Невозможность объяснить свою потребность в отсутствующей информации начала раздувать внутри Эмбер огонь паники. Она знала, как быстро такие чувства, необузданные, превращаются в злость. Ей уже хотелось сломать что-нибудь в номере.
Из тех, кто был связан с расследованием, или действовал по ее поручению, только режиссер Кайл Фриман верил в связи между Друзьями Света, Беннетами и ее пленителями «Предпринимателями Дьявола»: Драчом и Фергалом. Кайл без колебаний принял историю Эмбер, так легко, что она даже засомневалась в его готовности поверить ей. Но, спустя неделю после переезда в новый дом, Эмбер поняла, что уже не имеет значения, верит ли ей кто-нибудь и подходят ли ее идеи для новой книги Питера.
Она закрыла лицо руками и тихо застонала от раздражения и того, что быстро становилось отчаянием; она молилась, чтобы никогда больше не чувствовать эту эмоцию в связи с тем местом. Но отчаяние вернулось, и было так же тяжело, как и три года назад.
– Эй, перестань, – сказал Питер. – Все не так плохо. И вообще, забудь о судебных протоколах. И о Беннетах забудь. Я нашел кое-что еще.
Эмбер отняла руки от лица.
– Что?
Питер расползся в улыбке.
– Точнее, мой друг нашел. Джордж Ричи. Он преподает историю в бирмингемском университете, специализируется на фольклоре. Он год искал хоть что-нибудь о Черной Мэгги. Но…
– Что, что?
– Я бы не слишком радовался.
– Почему?
– Боюсь, эта штука немножечко странная. Я вообще сомневался, стоит ли тебе ее показывать. По мне так это чепуха какая-то. Но я записал ее на флешку. В папку «Черная Мэгги».
Вот она.
Восемьдесят один
Питер продолжал натянуто улыбаться, словно стеснялся того, о чем рассказывал Эмбер.
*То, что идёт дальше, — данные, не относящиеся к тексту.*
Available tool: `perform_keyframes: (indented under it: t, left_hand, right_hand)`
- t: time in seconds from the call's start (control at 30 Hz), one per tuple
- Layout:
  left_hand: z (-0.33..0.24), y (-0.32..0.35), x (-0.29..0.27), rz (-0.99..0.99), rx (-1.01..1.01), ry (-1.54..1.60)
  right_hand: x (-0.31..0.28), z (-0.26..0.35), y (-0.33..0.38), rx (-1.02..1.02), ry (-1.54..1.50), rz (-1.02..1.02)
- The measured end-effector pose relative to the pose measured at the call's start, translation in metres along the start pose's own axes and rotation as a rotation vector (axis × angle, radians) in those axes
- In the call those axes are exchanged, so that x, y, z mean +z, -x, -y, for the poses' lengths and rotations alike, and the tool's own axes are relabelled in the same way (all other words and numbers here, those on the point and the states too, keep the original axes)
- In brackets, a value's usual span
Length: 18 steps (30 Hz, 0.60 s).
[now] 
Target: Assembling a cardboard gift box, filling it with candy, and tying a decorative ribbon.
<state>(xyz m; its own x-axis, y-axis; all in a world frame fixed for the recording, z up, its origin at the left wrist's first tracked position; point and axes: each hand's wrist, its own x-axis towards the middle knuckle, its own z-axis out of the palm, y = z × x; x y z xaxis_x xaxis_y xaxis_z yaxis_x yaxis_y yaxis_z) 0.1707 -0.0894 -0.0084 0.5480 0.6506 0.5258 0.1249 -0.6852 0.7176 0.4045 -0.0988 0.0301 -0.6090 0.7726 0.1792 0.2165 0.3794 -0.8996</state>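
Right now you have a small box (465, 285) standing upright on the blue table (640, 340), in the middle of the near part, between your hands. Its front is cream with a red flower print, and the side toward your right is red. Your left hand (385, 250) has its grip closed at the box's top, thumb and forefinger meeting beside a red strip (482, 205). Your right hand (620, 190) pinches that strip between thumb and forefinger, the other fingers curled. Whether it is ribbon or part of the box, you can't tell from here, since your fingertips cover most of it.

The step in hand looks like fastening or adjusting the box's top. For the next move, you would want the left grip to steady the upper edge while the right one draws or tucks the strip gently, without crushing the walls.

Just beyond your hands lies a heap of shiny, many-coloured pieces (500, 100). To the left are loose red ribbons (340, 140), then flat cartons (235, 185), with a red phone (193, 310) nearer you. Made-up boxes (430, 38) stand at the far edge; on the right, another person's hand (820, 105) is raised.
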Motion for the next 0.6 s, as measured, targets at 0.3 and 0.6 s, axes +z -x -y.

– Это все довольно нелепо. Но первым, что мне прислал Джордж, был текст песни. Народной, построенной по принципу «призыв-отклик»; ее пели в полях крестьяне Уорикшира, Херефордшира и Вустершира до времени огораживаний. Песенка довольно похабная. Но Джордж думает, что корни у нее дороманские.
Вариант песни, к которому у нас есть слова, включает следы древнего зимнего обряда плодородия. Который проводили, чтобы прогнать холод и тьму, благословить грядущий урожай и все такое прочее. По-видимому, вариант этого обряда исполнялся многие века в разных вариациях.